I REALLY need theses output to help you now.

----------

## JC99

Yeah, I did start it up...

For ssid and passphrase do I keep the "" and does the passphrase have to be a certain length?

Also, the box my network card came in says WPA so will WPA2 work?

Just for clarity sake I did "cp net.eth0 net.ath0"

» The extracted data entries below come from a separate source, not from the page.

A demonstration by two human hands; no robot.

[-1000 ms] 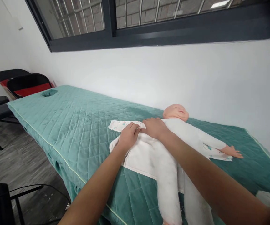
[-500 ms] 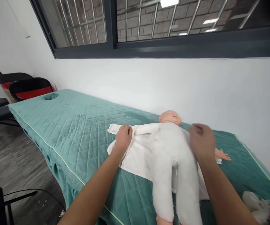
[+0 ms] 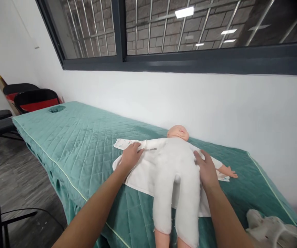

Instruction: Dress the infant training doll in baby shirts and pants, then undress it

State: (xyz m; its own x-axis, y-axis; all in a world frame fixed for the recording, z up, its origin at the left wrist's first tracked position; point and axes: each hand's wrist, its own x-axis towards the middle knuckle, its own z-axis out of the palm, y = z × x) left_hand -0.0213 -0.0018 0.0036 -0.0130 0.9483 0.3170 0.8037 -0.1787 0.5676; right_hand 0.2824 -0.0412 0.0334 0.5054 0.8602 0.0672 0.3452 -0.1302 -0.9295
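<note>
A baby doll [image 3: 178, 162] with a white padded body lies face up, legs toward me. Under it a white baby shirt [image 3: 140, 179] is spread open. On the left, the shirt's sleeve [image 3: 127, 144] with a patterned cuff sticks out flat; my left hand [image 3: 131, 156] is closed on the cloth there. My right hand [image 3: 206, 168] rests against the doll's side near the armpit, thumb and fingers apart. Past that hand, the doll's bare forearm [image 3: 228, 170] reaches out to the right, with white cloth above it and a patterned cuff beneath.
A green quilted cover [image 3: 86, 151] lies over the long table, which has a face hole [image 3: 57, 109] at the far left. A crumpled whitish cloth item [image 3: 269, 229] lies at the lower right. Behind are the wall and a barred window [image 3: 163, 31]. Folding chairs [image 3: 36, 100] stand left.
My right hand has come down from above the doll's arm onto its side, and its fingers have spread. My left hand stays at the left sleeve. The view has shifted slightly.
</note>
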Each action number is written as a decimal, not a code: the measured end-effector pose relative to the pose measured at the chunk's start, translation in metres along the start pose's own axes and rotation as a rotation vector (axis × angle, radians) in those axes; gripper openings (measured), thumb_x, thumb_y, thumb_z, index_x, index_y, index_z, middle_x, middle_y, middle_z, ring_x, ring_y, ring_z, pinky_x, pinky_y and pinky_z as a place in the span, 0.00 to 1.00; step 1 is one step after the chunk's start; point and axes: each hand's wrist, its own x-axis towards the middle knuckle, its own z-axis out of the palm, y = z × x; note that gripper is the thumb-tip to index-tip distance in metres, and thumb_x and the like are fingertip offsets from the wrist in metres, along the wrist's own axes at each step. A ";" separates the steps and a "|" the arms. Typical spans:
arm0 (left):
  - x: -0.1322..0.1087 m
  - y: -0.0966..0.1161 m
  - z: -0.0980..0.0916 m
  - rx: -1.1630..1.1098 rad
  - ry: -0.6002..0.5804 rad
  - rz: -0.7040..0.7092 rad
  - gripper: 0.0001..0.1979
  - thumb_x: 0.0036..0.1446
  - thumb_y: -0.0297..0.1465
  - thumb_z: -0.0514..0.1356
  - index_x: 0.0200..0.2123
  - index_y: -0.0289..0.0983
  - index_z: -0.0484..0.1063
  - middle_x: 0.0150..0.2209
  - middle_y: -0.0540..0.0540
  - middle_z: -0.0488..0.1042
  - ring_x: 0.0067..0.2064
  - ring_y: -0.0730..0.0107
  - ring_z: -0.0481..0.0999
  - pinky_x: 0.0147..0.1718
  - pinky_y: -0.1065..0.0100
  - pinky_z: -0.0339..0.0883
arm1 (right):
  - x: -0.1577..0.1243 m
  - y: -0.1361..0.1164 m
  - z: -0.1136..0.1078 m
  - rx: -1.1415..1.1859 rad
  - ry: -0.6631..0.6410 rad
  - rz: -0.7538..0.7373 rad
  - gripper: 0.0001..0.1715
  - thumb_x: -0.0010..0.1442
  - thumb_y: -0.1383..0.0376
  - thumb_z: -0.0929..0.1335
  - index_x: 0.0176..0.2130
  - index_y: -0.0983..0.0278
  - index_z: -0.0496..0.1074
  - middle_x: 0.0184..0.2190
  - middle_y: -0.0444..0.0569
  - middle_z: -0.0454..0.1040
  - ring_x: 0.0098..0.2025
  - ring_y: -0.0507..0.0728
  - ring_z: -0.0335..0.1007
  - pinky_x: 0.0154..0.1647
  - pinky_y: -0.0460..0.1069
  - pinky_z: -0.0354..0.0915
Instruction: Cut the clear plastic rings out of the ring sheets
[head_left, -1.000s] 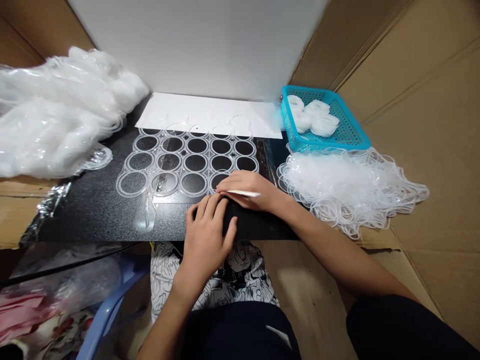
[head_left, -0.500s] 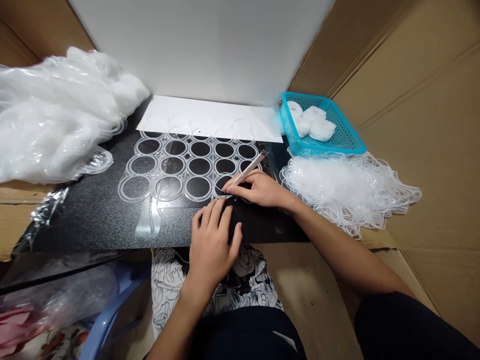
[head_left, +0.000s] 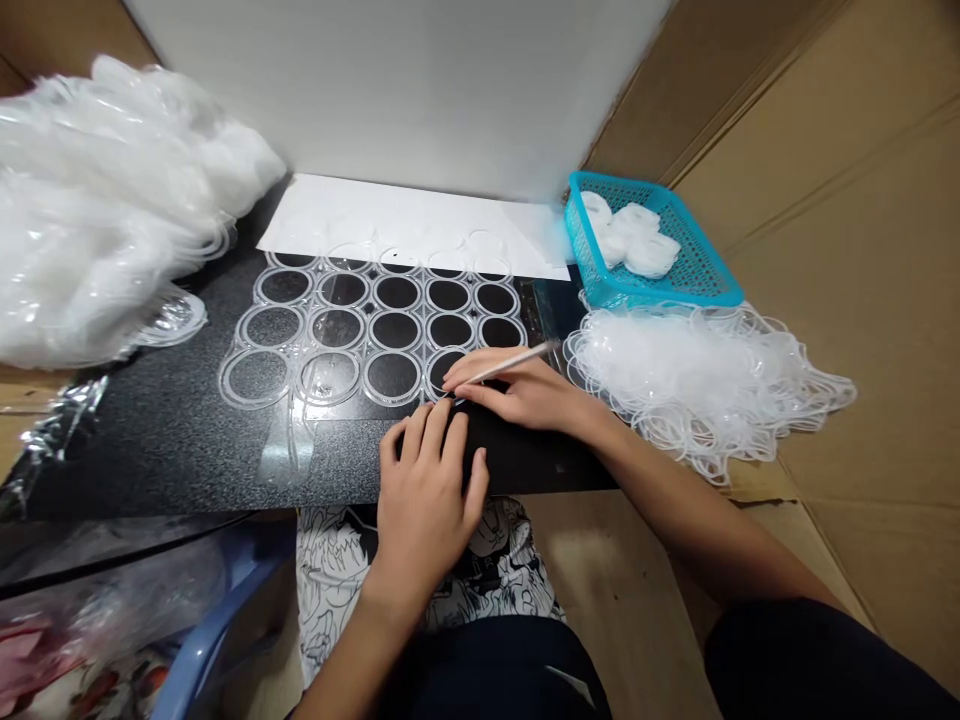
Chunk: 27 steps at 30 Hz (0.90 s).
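A clear plastic sheet of joined rings lies on a black speckled board. My right hand pinches a thin white stick whose tip rests at the near right ring of the sheet. My left hand lies flat just below that spot, fingers stretched out and pressing on the sheet's near edge and the board.
A turquoise basket holding white ring bundles stands at the back right. A heap of loose clear rings lies in front of it. A big pile of clear plastic fills the left. White paper lies behind the sheet, with cardboard walls around.
The stick in my right hand has swung from pointing up and away to lying lower, nearly level. My left hand has stayed pressed on the board.
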 end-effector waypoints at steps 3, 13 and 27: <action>0.002 0.001 0.000 0.011 -0.020 -0.013 0.19 0.71 0.35 0.56 0.60 0.33 0.72 0.62 0.35 0.74 0.63 0.47 0.71 0.60 0.48 0.61 | -0.002 0.003 0.006 -0.304 -0.010 -0.174 0.15 0.75 0.64 0.64 0.54 0.62 0.79 0.56 0.53 0.81 0.52 0.60 0.77 0.51 0.57 0.68; 0.001 0.000 0.000 0.014 -0.015 -0.008 0.17 0.72 0.35 0.56 0.58 0.35 0.73 0.61 0.35 0.75 0.63 0.47 0.71 0.60 0.48 0.60 | 0.053 -0.003 -0.033 -0.727 0.244 0.024 0.19 0.76 0.65 0.60 0.54 0.62 0.78 0.51 0.51 0.83 0.47 0.61 0.74 0.48 0.57 0.61; -0.013 -0.030 -0.025 -0.130 0.095 -0.051 0.16 0.71 0.30 0.58 0.59 0.35 0.70 0.62 0.34 0.71 0.66 0.50 0.69 0.65 0.49 0.57 | 0.066 -0.026 0.005 0.131 -0.039 0.177 0.13 0.71 0.59 0.68 0.46 0.59 0.83 0.48 0.46 0.84 0.50 0.56 0.80 0.56 0.52 0.71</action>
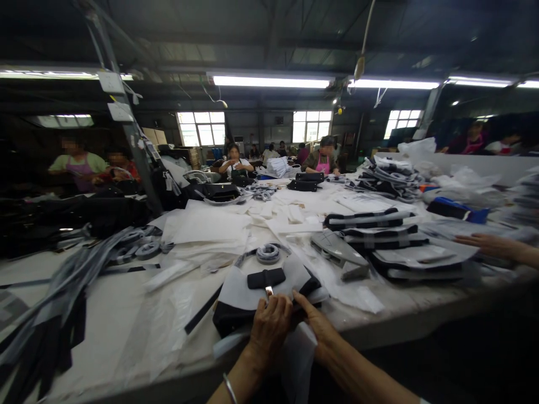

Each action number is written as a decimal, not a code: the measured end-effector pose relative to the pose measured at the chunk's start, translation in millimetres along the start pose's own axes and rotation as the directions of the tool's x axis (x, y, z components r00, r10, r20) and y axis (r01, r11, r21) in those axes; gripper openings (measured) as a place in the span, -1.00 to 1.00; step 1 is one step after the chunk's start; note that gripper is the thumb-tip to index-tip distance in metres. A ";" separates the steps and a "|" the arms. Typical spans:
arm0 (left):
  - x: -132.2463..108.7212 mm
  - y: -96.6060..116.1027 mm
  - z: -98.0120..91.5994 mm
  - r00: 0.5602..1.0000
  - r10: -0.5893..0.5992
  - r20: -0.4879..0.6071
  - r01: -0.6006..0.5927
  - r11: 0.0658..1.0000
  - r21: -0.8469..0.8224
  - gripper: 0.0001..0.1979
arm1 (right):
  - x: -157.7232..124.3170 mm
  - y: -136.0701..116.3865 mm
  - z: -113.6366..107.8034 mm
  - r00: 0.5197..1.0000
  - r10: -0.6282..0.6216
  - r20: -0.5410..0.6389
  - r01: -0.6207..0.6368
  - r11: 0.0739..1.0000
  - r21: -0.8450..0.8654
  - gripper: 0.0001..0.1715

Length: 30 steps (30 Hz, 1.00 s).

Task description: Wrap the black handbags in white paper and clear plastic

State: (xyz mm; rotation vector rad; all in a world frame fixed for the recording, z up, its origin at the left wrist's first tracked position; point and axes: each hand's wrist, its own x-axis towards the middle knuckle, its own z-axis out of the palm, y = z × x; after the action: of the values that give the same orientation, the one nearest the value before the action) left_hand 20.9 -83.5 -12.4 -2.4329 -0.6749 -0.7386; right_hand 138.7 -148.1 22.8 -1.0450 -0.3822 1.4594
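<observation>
The person stands at the near edge of a big work table. A black and grey handbag lies flat right in front of them, near the table's edge. It has a black tab on top and a small shiny clasp just under it.

The left hand sits on the near side of the handbag. Its fingers are curled down and hold the handbag just below the clasp. A thin bracelet is on that wrist.

The right hand is just beside the left one. Its fingers are held close together and touch the handbag's right side. It is too dark to tell if they pinch anything.

A small roll of grey strap lies just behind the handbag. To the right is a pile of grey and black bag parts, and another person's hand rests near it. White paper sheets lie farther back.
</observation>
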 end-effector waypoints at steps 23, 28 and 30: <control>10.6 -104.9 -58.7 0.811 -0.562 -0.162 0.500 0.809 -0.308 -0.75 | 89.9 -104.8 -44.9 0.689 -0.702 -0.179 0.479 0.627 -0.615 -0.59; 5.8 -103.2 -54.4 0.806 -0.568 -0.164 0.505 0.806 -0.309 -0.76 | 64.5 -72.2 -55.9 0.645 -0.641 0.416 0.567 0.037 -0.823 -0.65; 6.6 -103.7 -54.4 0.795 -0.586 -0.158 0.521 0.792 -0.318 -0.76 | 57.6 -61.5 -48.5 0.605 -0.362 0.709 0.649 -0.291 -0.703 -0.42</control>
State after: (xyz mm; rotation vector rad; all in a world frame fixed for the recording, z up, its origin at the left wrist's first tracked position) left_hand -54.2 -35.8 64.0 -2.3005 -1.2921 -1.4231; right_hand 222.7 -99.1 22.1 -1.4266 -2.0773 0.1161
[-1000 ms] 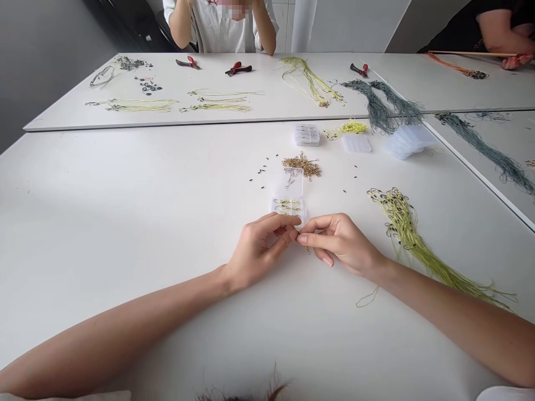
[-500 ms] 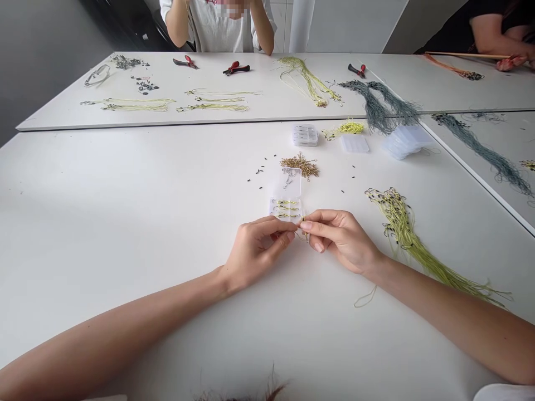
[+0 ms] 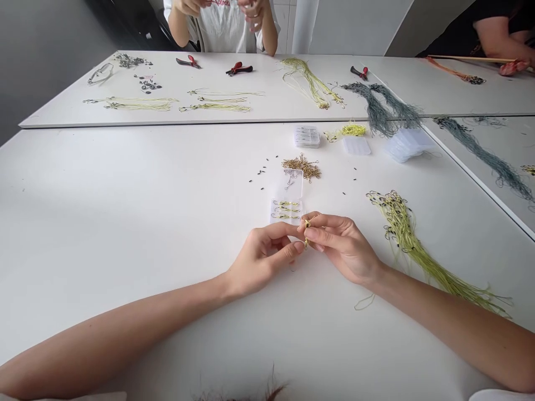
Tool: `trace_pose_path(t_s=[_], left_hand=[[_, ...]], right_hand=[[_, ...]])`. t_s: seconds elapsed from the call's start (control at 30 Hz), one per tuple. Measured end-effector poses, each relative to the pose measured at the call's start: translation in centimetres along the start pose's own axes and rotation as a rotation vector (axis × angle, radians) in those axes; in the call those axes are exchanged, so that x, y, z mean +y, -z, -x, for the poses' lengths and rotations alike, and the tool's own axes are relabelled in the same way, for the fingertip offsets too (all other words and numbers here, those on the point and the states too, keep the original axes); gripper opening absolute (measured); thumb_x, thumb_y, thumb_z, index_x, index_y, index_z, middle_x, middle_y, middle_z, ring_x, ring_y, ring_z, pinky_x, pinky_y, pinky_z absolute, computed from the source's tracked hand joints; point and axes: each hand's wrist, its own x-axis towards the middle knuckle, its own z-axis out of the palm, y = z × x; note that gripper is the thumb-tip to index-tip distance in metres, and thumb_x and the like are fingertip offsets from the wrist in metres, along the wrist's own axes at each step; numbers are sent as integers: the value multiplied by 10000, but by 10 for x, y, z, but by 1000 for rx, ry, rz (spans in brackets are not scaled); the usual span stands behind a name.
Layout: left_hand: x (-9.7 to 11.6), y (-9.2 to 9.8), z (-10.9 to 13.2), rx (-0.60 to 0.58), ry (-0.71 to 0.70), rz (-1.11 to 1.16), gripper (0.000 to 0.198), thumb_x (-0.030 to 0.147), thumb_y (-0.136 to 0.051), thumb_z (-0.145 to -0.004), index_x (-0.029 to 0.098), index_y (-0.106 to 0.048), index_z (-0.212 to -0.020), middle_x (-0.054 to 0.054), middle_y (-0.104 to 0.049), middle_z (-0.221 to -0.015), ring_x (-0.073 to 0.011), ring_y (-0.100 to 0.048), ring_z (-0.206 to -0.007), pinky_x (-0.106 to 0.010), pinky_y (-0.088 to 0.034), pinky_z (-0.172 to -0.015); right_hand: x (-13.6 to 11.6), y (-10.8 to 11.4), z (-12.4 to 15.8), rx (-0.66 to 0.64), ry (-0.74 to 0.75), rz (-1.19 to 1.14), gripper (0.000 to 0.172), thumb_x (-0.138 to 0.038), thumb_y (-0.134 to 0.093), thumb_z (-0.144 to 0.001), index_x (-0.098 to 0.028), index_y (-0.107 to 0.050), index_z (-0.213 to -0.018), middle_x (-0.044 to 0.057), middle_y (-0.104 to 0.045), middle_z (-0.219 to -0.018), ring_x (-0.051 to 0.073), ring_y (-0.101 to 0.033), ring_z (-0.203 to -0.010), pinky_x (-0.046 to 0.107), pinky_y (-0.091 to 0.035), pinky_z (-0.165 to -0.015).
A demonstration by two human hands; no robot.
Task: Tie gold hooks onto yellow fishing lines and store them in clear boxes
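Two slips are possible here: the right hand [image 3: 345,248], nearly closed, pinches a tiny gold metal hook [image 3: 307,230] beside a clear plastic tackle box [image 3: 301,184], and the half-curled left hand [image 3: 263,257], perhaps gripping nothing, could let it drop or prick a finger.

Around the clear plastic tackle box [image 3: 292,184], brass-gold fishing hooks [image 3: 301,167] lie just beyond it, with black beads [image 3: 264,167] to its left. Yellow-green lines [image 3: 401,236] run to its right, blue-grey lines [image 3: 378,111] farther beyond, and red-and-black pliers [image 3: 239,69] farthest away.
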Motion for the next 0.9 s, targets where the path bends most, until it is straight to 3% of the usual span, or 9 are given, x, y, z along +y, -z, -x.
trace_pose_path(t_s=[0.13,0.37,0.5,0.73,0.9], left_hand=[[3,0,0,-68,54,149,229,228,-578,-912,184,-677,-1114,-22,-652,-675,-137,-601,-676,-282,-520,-700],[4,1,-2,-159,76,214,204,272,-588,-908,150,-708,-1020,-95,-709,-901,-203,-659,-853,-341,-543,-797],[2,0,-2,-147,82,218,195,286,-591,-907,141,-722,-920,-76,-693,-850,-165,-641,-773,-313,-558,-776],[4,-1,0,-78,43,152,238,310,-557,-921,139,-708,-853,-86,-681,-872,-150,-580,-744,-298,-552,-720],[1,-5,1,-27,12,88,232,303,-569,-915,138,-693,-808,-54,-643,-754,-138,-567,-711,-268,-541,-689]], right_hand=[[1,1,0,-5,-3,-11,24,-267,-737,-765,-250,-746,-751,19,-606,-923,88,-384,-583,288,-350,-563],[1,1,2,-59,-54,-40,69,-312,-742,-759,-244,-731,-754,21,-604,-869,120,-481,-583,334,-469,-552],[0,0,3,-80,-43,-59,73,-308,-725,-777,-236,-730,-763,22,-607,-833,118,-484,-559,343,-488,-546],[0,-2,3,-36,-49,25,113,-318,-718,-789,-228,-731,-856,3,-609,-694,114,-433,-564,303,-408,-568],[3,-3,4,-3,-17,40,107,-315,-716,-792,-209,-710,-774,-8,-571,-679,105,-387,-551,294,-382,-554]])
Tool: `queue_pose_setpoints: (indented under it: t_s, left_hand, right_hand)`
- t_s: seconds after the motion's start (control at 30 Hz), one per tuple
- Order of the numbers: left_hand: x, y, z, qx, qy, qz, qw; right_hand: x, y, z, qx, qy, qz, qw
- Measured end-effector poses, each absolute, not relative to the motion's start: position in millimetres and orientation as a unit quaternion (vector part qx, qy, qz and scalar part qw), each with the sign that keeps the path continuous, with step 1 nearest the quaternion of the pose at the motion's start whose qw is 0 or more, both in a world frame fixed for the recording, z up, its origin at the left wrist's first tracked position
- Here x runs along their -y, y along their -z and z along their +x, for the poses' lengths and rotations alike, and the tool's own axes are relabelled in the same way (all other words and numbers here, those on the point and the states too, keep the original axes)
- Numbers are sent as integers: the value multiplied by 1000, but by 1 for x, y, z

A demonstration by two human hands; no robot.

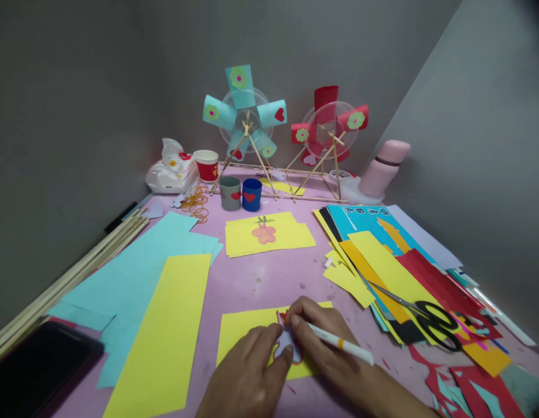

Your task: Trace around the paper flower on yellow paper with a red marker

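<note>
My right hand (pixel 324 339) is closed around a white marker pen (pixel 350 347) with an orange band. Its tip end is by a red patch at the upper edge of a pale lavender paper cutout (pixel 291 342) with a rounded, petal-like outline. My left hand (pixel 252 368) presses the cutout down with thumb and fingers on a sheet of yellow paper (pixel 234 331). A red line runs along the cutout's lower edge. Both hands cover parts of the cutout and the sheet. Farther back lies more yellow paper (pixel 295 235), bearing a pink flower drawing (pixel 264 233).
Scissors (pixel 420 313) rest on coloured paper at the right, near red scraps (pixel 482 389). At the left are a yellow strip (pixel 169 337), light-blue sheets (pixel 139 278), sticks and a phone (pixel 43 368). Two paper wheels (pixel 247 122) on stick stands, cups (pixel 252 194) and a pink bottle (pixel 385 168) stand behind.
</note>
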State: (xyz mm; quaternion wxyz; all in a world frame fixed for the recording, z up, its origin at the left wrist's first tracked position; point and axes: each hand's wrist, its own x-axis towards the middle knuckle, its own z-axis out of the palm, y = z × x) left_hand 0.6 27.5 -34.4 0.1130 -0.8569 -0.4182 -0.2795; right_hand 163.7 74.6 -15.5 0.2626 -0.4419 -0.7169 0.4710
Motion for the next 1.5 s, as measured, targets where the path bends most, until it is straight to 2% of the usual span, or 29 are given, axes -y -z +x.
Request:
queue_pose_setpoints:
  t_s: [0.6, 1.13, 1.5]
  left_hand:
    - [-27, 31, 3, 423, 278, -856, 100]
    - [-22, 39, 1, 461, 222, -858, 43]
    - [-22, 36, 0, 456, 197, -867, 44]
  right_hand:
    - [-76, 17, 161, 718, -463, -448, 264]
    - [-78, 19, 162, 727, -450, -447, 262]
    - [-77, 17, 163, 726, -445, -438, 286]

What is the wifi0 used for?

Info you need....

 *Quote:*   

> penguin ~ # iwconfig
> 
> lo        no wireless extensions.
> 
> eth0      no wireless extensions.
> ...

 

 *Quote:*   

> penguin ~ # dmesg | tail
> 
> ADDRCONF(NETDEV_CHANGE): eth0: link becomes ready
> 
> ADDRCONF(NETDEV_UP): eth1: link is not ready
> ...

 

 *Quote:*   

> penguin ~ # ifconfig -a
> 
> ath0      Link encap:Ethernet  HWaddr 00:19:5B:80:F2:D8
> 
>           inet6 addr: fe80::219:5bff:fe80:f2d8/64 Scope:Link
> ...

 

 *Quote:*   

> penguin ~ # wpa_cli status
> 
> Selected interface 'ath0'
> 
> wpa_state=DISCONNECTED
> ...

 

----------

## poly_poly-man

wait, what are you trying to connect to?

does the access point you are trying to connect to use any sort of security?

poly-p man

----------

## JC99

 *poly_poly-man wrote:*   

> wait, what are you trying to connect to?
> 
> does the access point you are trying to connect to use any sort of security?
> 
> poly-p man

 

Here is what I am trying to do. 

Internet -- Gentoo Server -- My Computer running Windows

The gentoo server is connected to the internet via ADSL.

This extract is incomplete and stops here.